Apparently I don't concentrate very hard with my right eye at all. Yeah... but that's not the problem. What about the pain in my left eye?

So I finally tell the nurse: "Itai (pain)" and point to my left eye.

She understands and says in perfect English: "Just one moment An-do-ryu-sensei. I'll just go tell the doctor."

And then she winks at me.

Christ. Not another one? Well... I suppose I could squeeze her in tonight between 9 and 11PM.

The doctor comes back with the nurse... doesn't look at my eye, but instructs her (in English!!) to take out An-do-ryu-sensei's contact lenses.

Now... I'm not a doctor, though I have been one in a bar, but I know I could have taken my own contacts out a lot faster than this nurse who spent about 60 seconds prodding at my eye to peel out my lens.

So... long story short... apparently I have a scratch on my left cornea.

No kidding! Probably caused by the nurse's talon. That's it! She's not getting any Andrew!
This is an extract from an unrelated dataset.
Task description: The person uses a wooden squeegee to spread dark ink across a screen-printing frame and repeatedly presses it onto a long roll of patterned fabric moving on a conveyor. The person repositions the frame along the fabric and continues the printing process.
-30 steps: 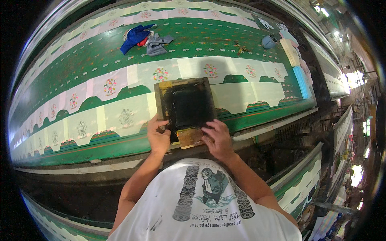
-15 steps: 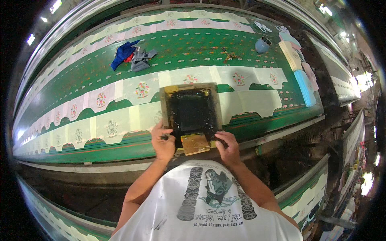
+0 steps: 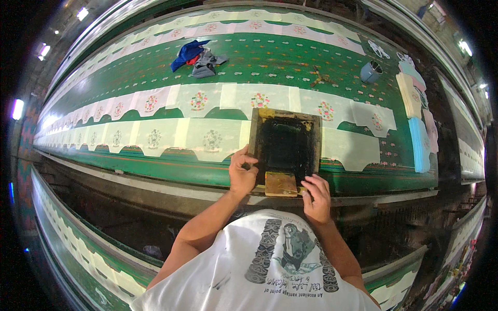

Anyhow... I'm told (in English) not to wear my contacts for a few days - only glasses. Aaaaaaggghh! Are you kidding me? I wear these glasses of mine, and I'm not getting laid ever again - hot to trot talon-ted nurse or not!

I get some eye drops and pain killers and employ both.

I go home and, since I have an adult night school class to teach tonight, I keep my contacts in.

Mrs. Ohno gives me some flowers for my birthday last Friday, and Mrs. Narita gives me a telephone card. Sweet people!

I go home, wrench out my contact lenses and with no one around to ridicule me, I put on my Coke bottles glasses.

I'm about to watch a Japanese porno cartoon I rented earlier that evening (my first ever), when the doorbell rings.

I peer through the eyehole at the front door. Crap.

It's Junko. My secret girlfriend, who has a boyfriend, but enjoys stepping out with me for some bedroom fun. So far.. she's the best stalker ever. So far. I guy can hope, right?

I don't want to let her see me with my glasses on!

I let her in... she immediately grabs my face in her hands, kisses me and asks (in her usual perfect English), how the scratch on my eye is.

I would ask her how the hell she knows I have a scratch on my eye - but it's Junko. She seems to know everything about me.

I don't even ask why she's here on a Monday away Utsunomiya University, when I know she has school tomorrow, too.

She jumps on me and knocks me backwards, with the back of my head hitting a wall. 

Right now... I know it's better to just shut up and enjoy the double vision. 

Somewhere wondering why everyone is speaking English today,
Andrew Joseph

*ba-ka-ga-i-ji-n is really baka gaijin = stupid foreigner.
Today's blog title is from The Beatles, and was used because, if you listen to the words, you can tell I am, god help me, Junko's puppy dog.